AKTIVIERUNG von anhaftendem Feinststaub an den äußeren Wandungen von befüllten Atommüllbehältern

von Rolf Bertram
Direkt an der Außenhaut von CASTORen ist ein erheblicher Neutronenfluss mit einem hohen Anteil thermischer Neutronen festgestellt worden. Die Intensität dieser thermischen Neutronen reicht aus, um auf der Außenhaut adsorbierte Ionen, Atome und Moleküle mittels einer (n,Gamma)-Reaktion zu aktivieren.
Der Grad der Aktivierung der genannten Teilchen hängt von der Haftdauer, von der Ortsdosisleistung der Neutronen an der Haftstelle, vom Wirkungsquerschnitt (barn) der getroffenen Atome und von Art und Größe der anhaftenden Teilchen ab.
Die Haftdauer (ggf. bis zur Desorption) hängt von der Oberflächenmorphologie (glatt, rau) und von Art und Menge der beteiligten Komponenten ab.
Für anhaftende Ionen, Atome und Moleküle wird sich chemiesorptiv und physisorptiv ein Gleichgewicht zwischen adsorbierten und desorbierten Partikel einstellen.
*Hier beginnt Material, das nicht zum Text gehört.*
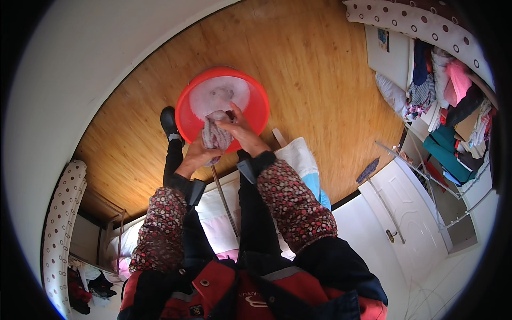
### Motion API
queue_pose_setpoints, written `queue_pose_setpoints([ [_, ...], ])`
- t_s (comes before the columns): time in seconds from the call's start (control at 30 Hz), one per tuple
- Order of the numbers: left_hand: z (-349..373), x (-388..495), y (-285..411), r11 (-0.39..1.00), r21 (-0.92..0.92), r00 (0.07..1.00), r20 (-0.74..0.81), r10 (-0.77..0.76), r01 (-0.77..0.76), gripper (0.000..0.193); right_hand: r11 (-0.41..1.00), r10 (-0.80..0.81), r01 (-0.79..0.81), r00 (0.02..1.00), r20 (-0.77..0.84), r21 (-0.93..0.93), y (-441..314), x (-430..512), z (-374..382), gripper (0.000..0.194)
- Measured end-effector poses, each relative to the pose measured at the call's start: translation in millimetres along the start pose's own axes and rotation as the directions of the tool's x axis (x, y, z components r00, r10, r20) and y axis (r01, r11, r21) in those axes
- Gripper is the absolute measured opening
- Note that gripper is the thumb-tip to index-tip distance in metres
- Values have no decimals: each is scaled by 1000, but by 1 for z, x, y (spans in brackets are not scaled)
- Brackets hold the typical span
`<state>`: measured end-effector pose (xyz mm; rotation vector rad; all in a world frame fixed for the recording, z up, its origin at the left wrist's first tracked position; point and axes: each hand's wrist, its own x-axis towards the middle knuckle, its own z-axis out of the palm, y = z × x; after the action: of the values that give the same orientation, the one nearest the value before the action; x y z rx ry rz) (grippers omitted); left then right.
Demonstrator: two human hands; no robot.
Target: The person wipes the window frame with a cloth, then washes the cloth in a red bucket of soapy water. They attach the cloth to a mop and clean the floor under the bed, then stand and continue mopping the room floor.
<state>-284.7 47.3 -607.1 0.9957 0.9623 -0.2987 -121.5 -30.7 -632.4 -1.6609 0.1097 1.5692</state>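
A wet greyish-pink cloth point(216, 136) is bunched between my two hands above the near rim of a red plastic basin point(262, 106). My left hand point(200, 154) grips the cloth's lower left part. On its right side my right hand point(241, 130) holds the upper part, with the index finger raised off it. Whitish suds point(200, 94) fill the bottom of the basin, and a darker patch shows among them. Floral sleeve covers reach up both forearms. A thin metal pole point(224, 196) runs from below the cloth toward my body, between my legs.
The basin stands on a wood-patterned floor point(312, 80) beside my black shoe point(169, 122). A white and light-blue cloth point(302, 160) lies right of my knees. Further right are a metal rack point(430, 180), a white door point(404, 216) and shelves of piled clothes point(424, 88).
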Motion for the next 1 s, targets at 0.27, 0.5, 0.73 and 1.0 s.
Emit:
queue_pose_setpoints([
  [0.27,-13,-53,32,560,-720,894,439,-90,410,59,802,-24,-107,977,210,588,-26,-37,-44,80],
  [0.5,0,-82,53,407,-768,829,558,45,495,53,740,-147,-274,826,544,615,-57,-56,-13,51],
  [0.73,3,-87,70,804,-528,941,320,-108,272,66,975,-58,-5,960,273,223,-85,-72,12,10],
  [1.0,24,-82,96,985,-169,995,100,1,16,69,951,-231,245,969,91,-186,-84,-66,25,14],
])
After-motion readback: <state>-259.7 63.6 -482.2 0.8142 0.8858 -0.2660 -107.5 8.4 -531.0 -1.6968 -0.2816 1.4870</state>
Dieses Gleichgewicht ist kinetisch dadurch gekennzeichnet, dass in der Zeiteinheit genau so viele Teilchen adsorbieren wie desorbieren (das ist die physikalisch-chemische Definition für nichtradioaktive Partikel). Hin- und Rückprozesse sind massemäßig ausgeglichen. Der ständige Austausch beinhaltet jedoch, dass immer wieder andere Teilchen in die Hin- und Rück-Prozesse einbezogen werden. Für die tatsächliche Bedeckung spielt eine wesentliche Rolle die sog. Selektive Adsorption, in der zum Ausdruck kommt, dass die aktiven Plätze in der Oberflächenschicht des adsorbierenden Festkörpers (Metall) bei einem großen Angebot an adsorptionsfähigen Teilchen unterschiedlich attraktiv sind.
Mir sind keine Untersuchungen oder Modellvorstellungen bekannt, die den Einfluss der Aktivierung auf die Sorptionsgleichgewichte berücksichtigen. Schon gar nicht, wenn es sich um die Kombination vielfältiger und vermutlich auch synergistischer Effekte handelt, die bei der großen Zahl von simultan vorliegenden aktivierbaren Stoffen unvermeidbar sind. In einem solchen Fall dienen Erkenntnisse aus der selektiven Adsorptionstheorie bestenfalls für eine grobe Orientierung.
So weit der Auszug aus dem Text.